(TASK MATERIAL begins)

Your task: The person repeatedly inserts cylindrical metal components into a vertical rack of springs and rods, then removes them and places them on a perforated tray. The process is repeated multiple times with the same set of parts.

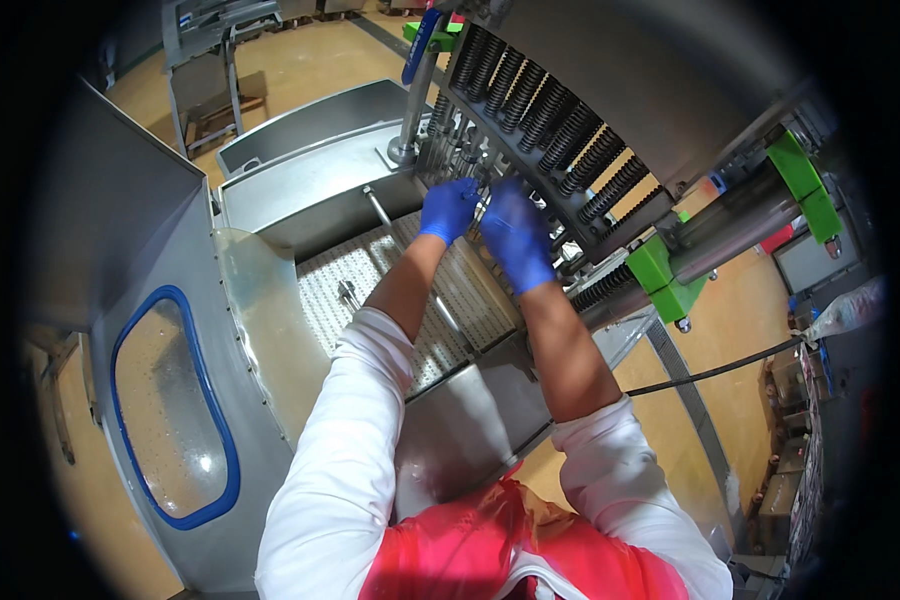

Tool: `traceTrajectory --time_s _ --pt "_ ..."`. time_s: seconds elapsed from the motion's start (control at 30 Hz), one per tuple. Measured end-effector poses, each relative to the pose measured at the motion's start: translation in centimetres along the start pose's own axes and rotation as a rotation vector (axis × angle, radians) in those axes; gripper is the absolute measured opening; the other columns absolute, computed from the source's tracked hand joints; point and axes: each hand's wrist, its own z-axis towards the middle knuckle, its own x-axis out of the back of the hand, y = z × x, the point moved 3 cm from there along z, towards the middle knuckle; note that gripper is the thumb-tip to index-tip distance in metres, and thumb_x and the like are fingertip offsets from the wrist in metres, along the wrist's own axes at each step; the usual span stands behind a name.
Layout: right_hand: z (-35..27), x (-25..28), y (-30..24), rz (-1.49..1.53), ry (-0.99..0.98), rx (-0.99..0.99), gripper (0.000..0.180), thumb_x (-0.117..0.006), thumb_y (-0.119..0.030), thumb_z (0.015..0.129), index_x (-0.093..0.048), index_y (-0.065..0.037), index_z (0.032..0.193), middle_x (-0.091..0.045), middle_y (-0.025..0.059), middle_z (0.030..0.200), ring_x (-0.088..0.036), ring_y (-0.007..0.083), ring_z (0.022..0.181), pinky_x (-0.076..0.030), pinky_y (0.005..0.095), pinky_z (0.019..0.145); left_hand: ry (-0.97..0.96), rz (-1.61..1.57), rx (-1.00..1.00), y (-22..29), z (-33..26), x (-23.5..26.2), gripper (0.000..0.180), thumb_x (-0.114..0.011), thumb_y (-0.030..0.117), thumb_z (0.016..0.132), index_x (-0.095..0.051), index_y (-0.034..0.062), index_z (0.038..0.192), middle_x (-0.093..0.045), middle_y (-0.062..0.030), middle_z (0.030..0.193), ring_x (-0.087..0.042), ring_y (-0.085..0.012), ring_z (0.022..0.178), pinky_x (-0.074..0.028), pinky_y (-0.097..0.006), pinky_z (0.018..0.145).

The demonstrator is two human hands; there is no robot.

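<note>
Both my hands wear blue gloves and reach into a steel machine, just below a slanted row of dark coil springs (545,110). My left hand (450,209) is closed, its fingers curled in among metal rods and fittings (465,150); what they grip is hidden. Right beside it, my right hand (516,235) is smeared by motion, and its fingers cannot be made out. Under my forearms lies a white perforated bed (365,280), crossed by a thin steel bar (382,215). A small metal fitting (348,294) rests on the bed near my left forearm.
On the left stands a steel cover with a blue-rimmed window (235,440). Thick steel columns (735,235) with green clamps (665,278) flank the springs on the right. A black cable (715,374) runs off to the right above the tan floor (695,450). A metal frame (205,100) stands behind.
</note>
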Motion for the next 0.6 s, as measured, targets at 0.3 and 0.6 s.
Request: traceTrajectory --time_s 0.3,0.6 --pt "2.2 5.5 -5.5 0.032 0.103 0.057 0.012 -0.054 -0.011 0.096 -0.062 -0.002 0.1 -0.065 0.0267 0.073 -0.07 0.0393 0.07 -0.054 0.0441 0.054 0.054 -0.011 -0.015 -1.3 0.0 0.6 0.03 -0.068 0.027 0.086 -0.075 0.0098 0.111 -0.071 -0.0225 0.103 -0.068 -0.0407 0.095 -0.055 -0.047 0.085" --pt "2.8 6.2 -6.1 0.126 0.117 -0.014 0.014 -0.055 -0.013 0.097 -0.064 -0.003 0.095 -0.067 0.0216 0.07 -0.068 0.0392 0.061 -0.054 0.048 0.054 0.08 0.032 0.001 -1.9 -0.1 1.1 0.036 -0.068 0.027 0.088 -0.074 0.0112 0.119 -0.072 -0.0223 0.104 -0.069 -0.0397 0.098 -0.055 -0.046 0.088"
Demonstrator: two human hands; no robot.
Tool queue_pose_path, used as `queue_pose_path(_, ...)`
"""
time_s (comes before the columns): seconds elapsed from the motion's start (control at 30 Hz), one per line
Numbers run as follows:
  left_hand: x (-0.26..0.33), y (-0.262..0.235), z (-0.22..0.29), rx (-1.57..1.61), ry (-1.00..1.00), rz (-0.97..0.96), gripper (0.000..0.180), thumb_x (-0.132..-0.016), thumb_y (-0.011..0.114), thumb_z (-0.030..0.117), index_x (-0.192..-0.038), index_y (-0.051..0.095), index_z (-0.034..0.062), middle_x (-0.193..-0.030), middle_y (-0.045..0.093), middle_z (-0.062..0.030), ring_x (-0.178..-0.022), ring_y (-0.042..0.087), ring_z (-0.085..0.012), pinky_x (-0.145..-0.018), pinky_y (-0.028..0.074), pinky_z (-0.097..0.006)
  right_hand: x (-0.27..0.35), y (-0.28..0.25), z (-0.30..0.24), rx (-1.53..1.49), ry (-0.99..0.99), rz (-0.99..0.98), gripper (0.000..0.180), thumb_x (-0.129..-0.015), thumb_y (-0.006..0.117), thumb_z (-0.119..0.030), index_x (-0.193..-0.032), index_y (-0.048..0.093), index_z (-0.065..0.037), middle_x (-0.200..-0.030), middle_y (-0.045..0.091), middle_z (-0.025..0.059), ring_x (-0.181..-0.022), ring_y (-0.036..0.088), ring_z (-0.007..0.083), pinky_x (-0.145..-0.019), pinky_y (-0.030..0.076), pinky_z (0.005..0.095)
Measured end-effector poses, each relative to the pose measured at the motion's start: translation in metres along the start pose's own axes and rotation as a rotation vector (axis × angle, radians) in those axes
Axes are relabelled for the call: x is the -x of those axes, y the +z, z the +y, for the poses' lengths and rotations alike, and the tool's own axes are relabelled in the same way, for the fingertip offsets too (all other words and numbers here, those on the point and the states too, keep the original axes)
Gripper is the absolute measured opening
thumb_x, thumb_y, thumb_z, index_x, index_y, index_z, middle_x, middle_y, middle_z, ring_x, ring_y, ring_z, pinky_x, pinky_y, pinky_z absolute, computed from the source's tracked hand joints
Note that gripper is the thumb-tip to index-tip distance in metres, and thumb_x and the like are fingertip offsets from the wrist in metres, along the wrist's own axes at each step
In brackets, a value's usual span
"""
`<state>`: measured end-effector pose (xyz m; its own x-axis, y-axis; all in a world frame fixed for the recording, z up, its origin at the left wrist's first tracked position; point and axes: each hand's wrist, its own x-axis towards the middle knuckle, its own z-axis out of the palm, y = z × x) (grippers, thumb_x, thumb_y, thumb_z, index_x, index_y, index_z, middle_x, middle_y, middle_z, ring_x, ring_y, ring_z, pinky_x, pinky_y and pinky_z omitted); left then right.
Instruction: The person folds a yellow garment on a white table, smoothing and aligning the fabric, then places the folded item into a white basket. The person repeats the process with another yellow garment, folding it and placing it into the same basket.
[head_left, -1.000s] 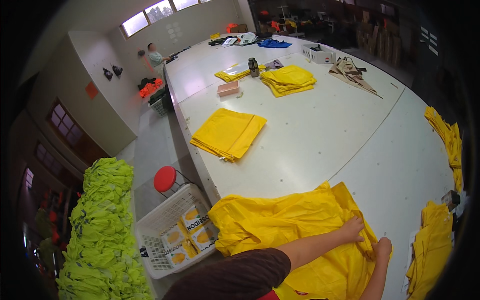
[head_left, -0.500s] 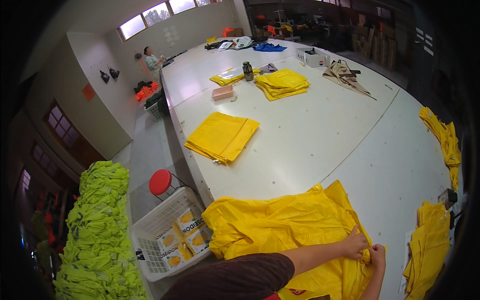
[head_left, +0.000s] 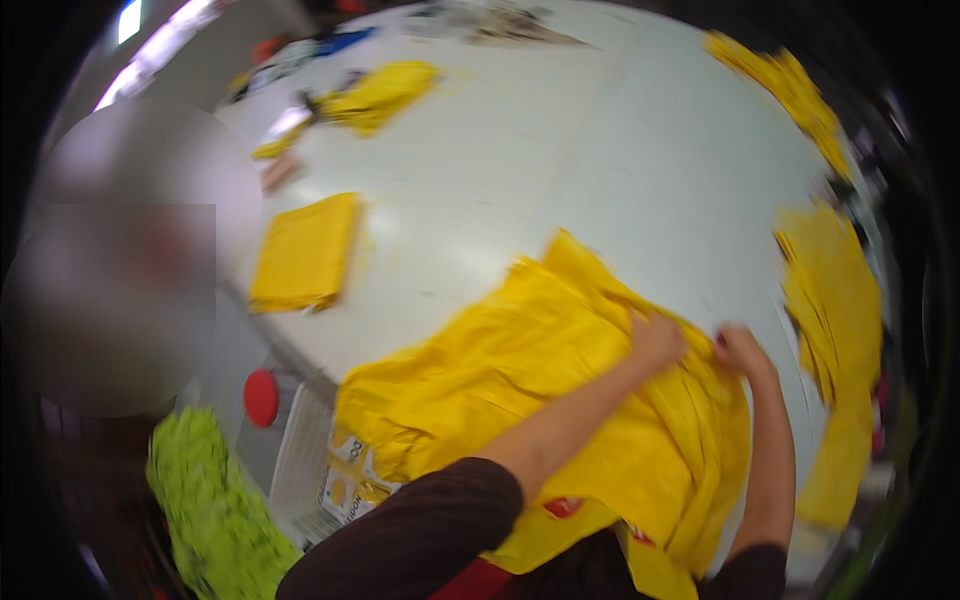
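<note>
A crumpled yellow garment point(head_left: 540, 350) of thin, shiny material spreads over the near edge of the table, its lower part hanging toward me with red-and-white prints. My left hand point(head_left: 658, 340) reaches across it, fingers curled onto the cloth close to its right edge. Just to the right, my right hand point(head_left: 738, 352) is closed at that edge in a pinch, apparently on the cloth; blur hides the fingertips. A small gap separates the two hands.
On the white table point(head_left: 520, 160) lie a folded yellow stack point(head_left: 308, 252), another yellow pile point(head_left: 385, 97) farther back, and yellow pieces point(head_left: 830, 300) along the right. A white basket point(head_left: 300, 465) with packages, a red stool point(head_left: 261, 398) and lime-green garments point(head_left: 215, 505) stand at left.
My view has swung right and blurred. Both hands have moved farther up the garment's right edge and drawn slightly apart, where before they were together at a bunched spot.
</note>
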<state>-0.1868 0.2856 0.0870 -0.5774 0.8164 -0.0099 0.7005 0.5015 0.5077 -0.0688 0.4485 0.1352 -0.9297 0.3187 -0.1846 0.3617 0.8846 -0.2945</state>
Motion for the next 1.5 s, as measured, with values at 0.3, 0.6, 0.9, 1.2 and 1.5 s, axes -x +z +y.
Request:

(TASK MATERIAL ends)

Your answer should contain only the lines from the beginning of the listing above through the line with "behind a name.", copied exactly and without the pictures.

Your task: The person repeatedly inserts cylindrical metal components into a vertical rack of springs and rods, then removes them and places them on a perforated tray. The process is repeated multiple times with the same set of parts.


Tool: `traceTrajectory --time_s _ --pt "_ ..."`. time_s: seconds elapsed from the motion's start (control at 30 Hz), one per tuple. Measured end-effector poses, each relative to the pose measured at the motion's start: translation in centimetres along the start pose's own axes and rotation as a rotation vector (axis × angle, radians) in those axes; gripper is the absolute measured opening; the other columns absolute, computed from the source's tracked hand joints; point and axes: each hand's wrist, its own z-axis towards the middle knuckle, its own x-axis out of the back of the hand, y = z × x, the point moved 3 cm from there along z, towards the middle knuckle; note that gripper is the thumb-tip to index-tip distance in metres, and thumb_x and the like are fingertip offsets from the wrist in metres, along the wrist's own axes at each step; the usual span stands behind a name.

With this, the exercise is done.